The Surprisingly Charming Adventures of Thanos’ Servants In The Black Order #1
by Josh Davison
[*Mild Spoilers Ahead!]
The Black Order has been resurrected by the Grandmaster for his game with the Challenger. After their conflict with the Avengers, they were set loose back into the cosmos to do the bidding of the Grandmaster wherever he pleased. This has now brought the Black Order into conflict with Sinnarian Empire. The Order has sacked three of the empire’s planets and is drawing the attention of Emperor Attican, a famously mad ruler. Attican gathers his armies and most deranged warriors to plan a response to the Black Order’s violence.

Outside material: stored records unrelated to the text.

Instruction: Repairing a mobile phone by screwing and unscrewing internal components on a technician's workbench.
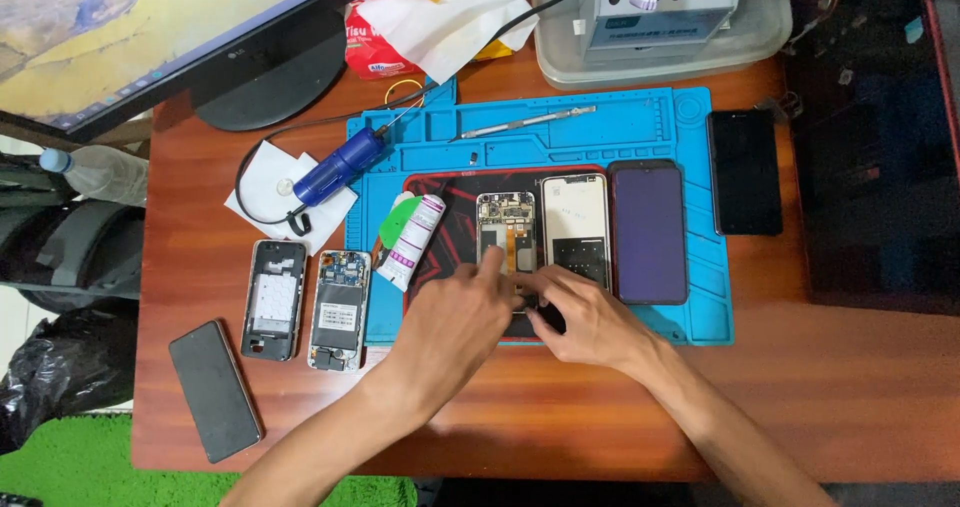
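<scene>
While both hands meet over the lower end of the opened phone [507, 229], which lies face-down with its back removed on the dark red inner pad [455, 192] of the blue work mat [700, 217], the exposed board and flex cables are at risk. The left hand [450, 327] comes in from seven o'clock with its index finger stretched onto the phone's lower half; its grip is narrow, and whether anything is pinched in it cannot be told. The right hand [590, 322] comes in from five o'clock, fingers curled close about a small dark part at the phone's bottom edge; the grip appears closed on it, though the part itself is too hidden to name.

Likely hazards, as a judgement:
- A pull at an angle could tear a thin flex cable, since the fingers cover the joint.
- A slip toward three o'clock could knock the white-backed screen panel [576, 229] lying just beside the phone, or the dark-screened phone [650, 232] beyond it.
- The white glue tube [412, 240] at nine o'clock, near the left wrist, could roll if nudged.
- Small loose parts could drop off the mat onto the table [800, 387].

Two further stripped phones [340, 309] lie at eight o'clock, well apart.
</scene>
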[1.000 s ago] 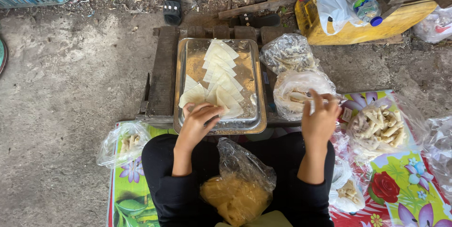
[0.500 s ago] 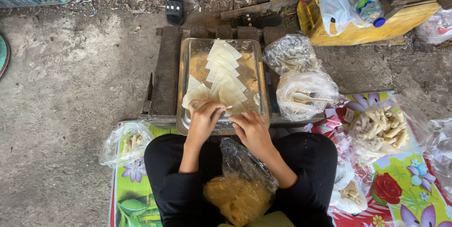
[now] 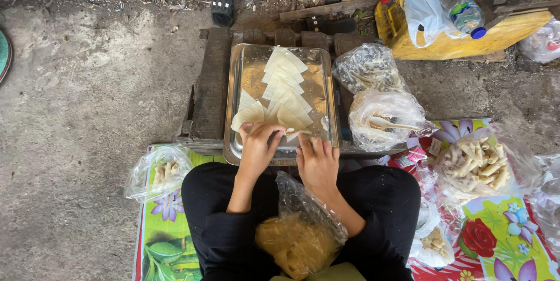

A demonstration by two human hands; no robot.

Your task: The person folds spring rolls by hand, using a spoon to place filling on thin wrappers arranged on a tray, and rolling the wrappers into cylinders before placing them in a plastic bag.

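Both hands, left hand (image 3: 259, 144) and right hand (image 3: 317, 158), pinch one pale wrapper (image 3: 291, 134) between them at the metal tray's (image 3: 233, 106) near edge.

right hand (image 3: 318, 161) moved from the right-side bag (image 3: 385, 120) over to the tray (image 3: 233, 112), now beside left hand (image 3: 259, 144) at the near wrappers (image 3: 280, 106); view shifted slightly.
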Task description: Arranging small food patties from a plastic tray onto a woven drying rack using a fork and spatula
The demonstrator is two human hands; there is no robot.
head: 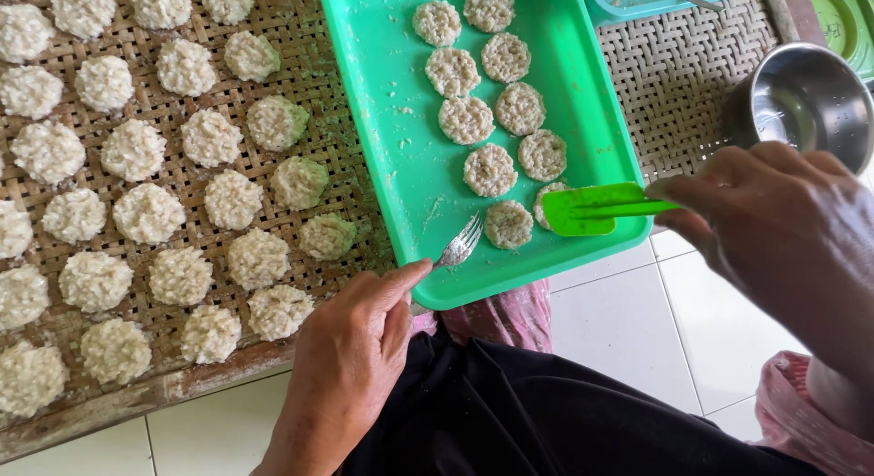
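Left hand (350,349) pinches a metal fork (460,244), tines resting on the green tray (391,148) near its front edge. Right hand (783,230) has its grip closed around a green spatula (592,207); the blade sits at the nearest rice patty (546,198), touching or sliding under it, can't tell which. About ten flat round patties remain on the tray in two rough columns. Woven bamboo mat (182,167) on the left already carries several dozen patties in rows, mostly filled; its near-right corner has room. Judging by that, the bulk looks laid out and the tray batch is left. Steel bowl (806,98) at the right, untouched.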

How does one write a story centering on Thanos’ Black Order? In all of their appearances, the Black Order, also known as the Cull Obsidian, has been shown to be a unanimously brutal and silent crew with little personality beyond viciousness and evil itself. Their visual designs are good, but it never seemed to be Jonathan Hickman or any subsequent writer’s goal to give them distinct identities.
Well, Derek Landy, wisely, has crafted personalities for the Black Order, and it adds a lot of flavor to what could have easily been a misfire of a comic.
The first line spoken aloud by Corvus Glaive asks Proxima Midnight if he is funny. Corvus Glaive is afraid that, in his career as leader of the Black Order and endless path of mayhem across the universe, he has never developed a personality. He wants to be funny, and it is one of the most oddly charming things I’ve seen in a comic in recent months.
“Charming” is not a word I expected to use in describing The Black Order #1, but it is an apt descriptor. Corvus is strangely neurotic, Proxima Midnight just enjoys killing but adores Corvus, Black Dwarf is surprisingly soft-spoken and polite, and Black Swan is the cooky goth girl. Ebony Maw doesn’t receive much fleshing-out in this book, but I’m sure Landy has something in mind for the most prominently-featured Black Order member from Avengers: Infinity War.
The drawback is, well, you want to know where Thanos is, and Thanos is dead thanks to Gerry Duggan and Mike Deodato Jr.’s Infinity Wars event. You’re left longing for the Mad Titan’s return, and I don’t think it’s a guarantee in this miniseries.
I am a little disappointed that Supergiant has been left to the sands of time and her fate in Hickman’s Infinity. That’s really only because I’m a nerd and, I guess, a Black Order completionist.
Philip Tan does the Order brutal justice in their depictions in this comic. As I already said, the team always had really good visual designs, especially Corvus Glaive and Proxima Midnight. Those hold up here, and the action scenes show how cruel these five beings can be. Black Swan and, at times, Proxima Midnight fall victim prominent T&A posing, but she’s still allowed to look like a badass in many scenes. Jay David Ramos does a good job in coloring the book, keeping a dynamic and vibrant color balance throughout that still highlights the ominous presence of the Black Order.
The Black Order #1 is a shockingly charming read. It relies on awkward humor and the lack of social skill that comes with being a perpetual engine of cosmic genocide that rarely has a conversation with anyone. It’s a delightful read and earns a far stronger recommendation than I expected to give this book. Check it out.
The Black Order #1 comes to us from writer Derek Landy, artist Philip Tan, inkers Marc Deering, Guillermo Ortega, and Le Beau Underwood, color artist Jay David Ramos, letterer VC’s Clayton Cowles, cover artist Philip Tan with Peter Steigerwald, and variant cover artists John Tyler Christopher and Inhyuk Lee.